● About this exercise
Copy out the data exactly, leaving the pictures behind.

● Source material
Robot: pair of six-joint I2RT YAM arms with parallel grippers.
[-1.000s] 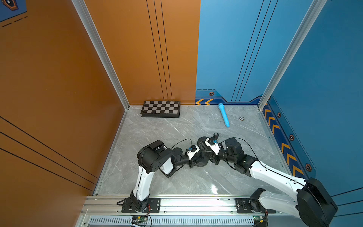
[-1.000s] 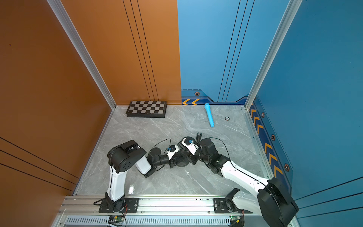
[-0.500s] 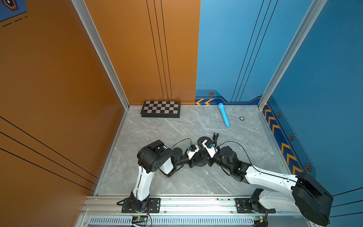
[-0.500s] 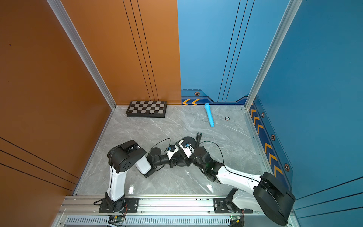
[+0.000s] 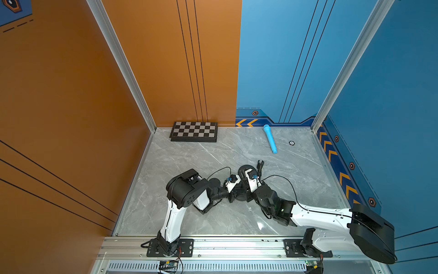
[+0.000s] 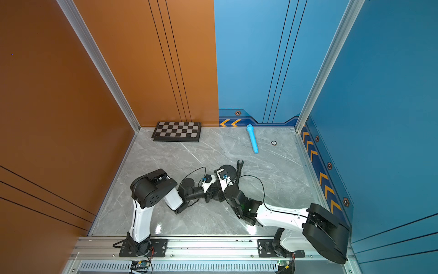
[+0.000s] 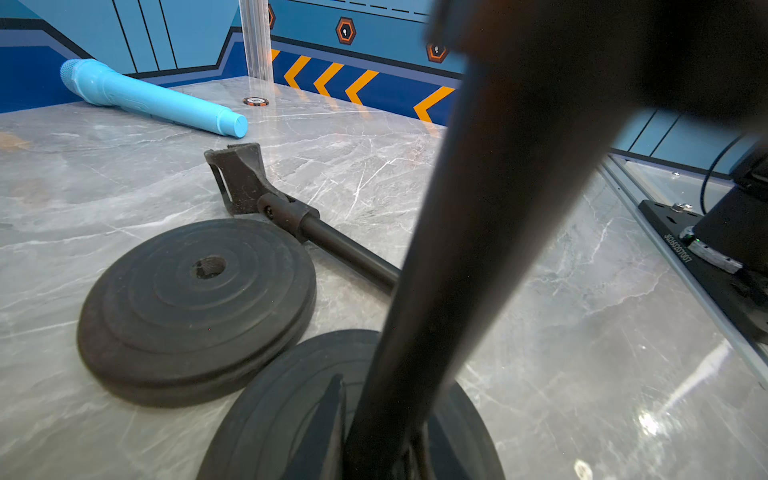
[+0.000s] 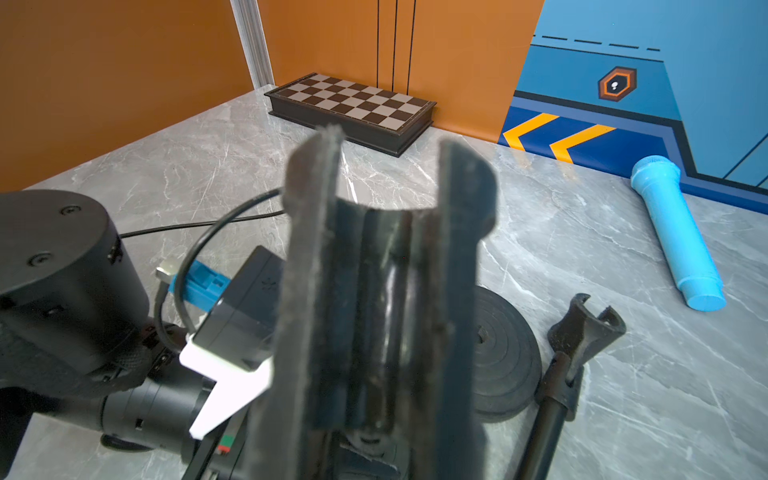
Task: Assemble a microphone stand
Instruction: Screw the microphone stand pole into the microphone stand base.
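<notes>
Both pincers meet at the centre of the table (image 5: 189, 166). The right pincer (image 8: 392, 166) is pressed together on what looks like a glossy black rod (image 8: 388, 291). It seems to be the same dark shaft that rises from the middle of the near base (image 7: 282, 415) in the left wrist view. The left pincer (image 5: 233, 197) is down at that base. What seems to be one finger (image 7: 330, 415) lies on its top face, but I cannot tell whether the jaws pinch it.

The bases are thick ribbed discs, likely heavy and rubbery. They should sit firm and are best taken across the rim. The spare base (image 7: 195, 307), threaded hole up, lies just at 1 o'clock of the centre, right beside the near one. The rod is stiff and smooth and could twist in the pads, so a grip low down, near the thread, would keep it square to the hole.

The clip pole (image 7: 349, 253) lies flat at 3 o'clock of the spare base, just beside it. Its shaft is the place to hold, not the thin clip (image 7: 237, 178), which looks breakable. The mic (image 5: 270, 138), probably light plastic, lies at 1 o'clock by the back wall, well apart.
</notes>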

● Task solution
Robot: pair of six-joint I2RT YAM arms with parallel grippers.
[-1.000s] 
[-1.000s] 
[-0.500s] 
[-0.500s] 
[+0.000s] 
[+0.000s] 
[+0.000s] 
[+0.000s] 
Task: Assemble a microphone stand
Instruction: Screw the microphone stand pole into the microphone stand base.
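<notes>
Both pincers meet at the centre of the table (image 5: 189, 166). The right pincer (image 8: 392, 166) is pressed together on what looks like a glossy black rod (image 8: 388, 291). It seems to be the same dark shaft that rises from the middle of the near base (image 7: 282, 415) in the left wrist view. The left pincer (image 5: 233, 197) is down at that base. What seems to be one finger (image 7: 330, 415) lies on its top face, but I cannot tell whether the jaws pinch it.

The bases are thick ribbed discs, likely heavy and rubbery. They should sit firm and are best taken across the rim. The spare base (image 7: 195, 307), threaded hole up, lies just at 1 o'clock of the centre, right beside the near one. The rod is stiff and smooth and could twist in the pads, so a grip low down, near the thread, would keep it square to the hole.

The clip pole (image 7: 349, 253) lies flat at 3 o'clock of the spare base, just beside it. Its shaft is the place to hold, not the thin clip (image 7: 237, 178), which looks breakable. The mic (image 5: 270, 138), probably light plastic, lies at 1 o'clock by the back wall, well apart.
</notes>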

The work on this exercise has been completed.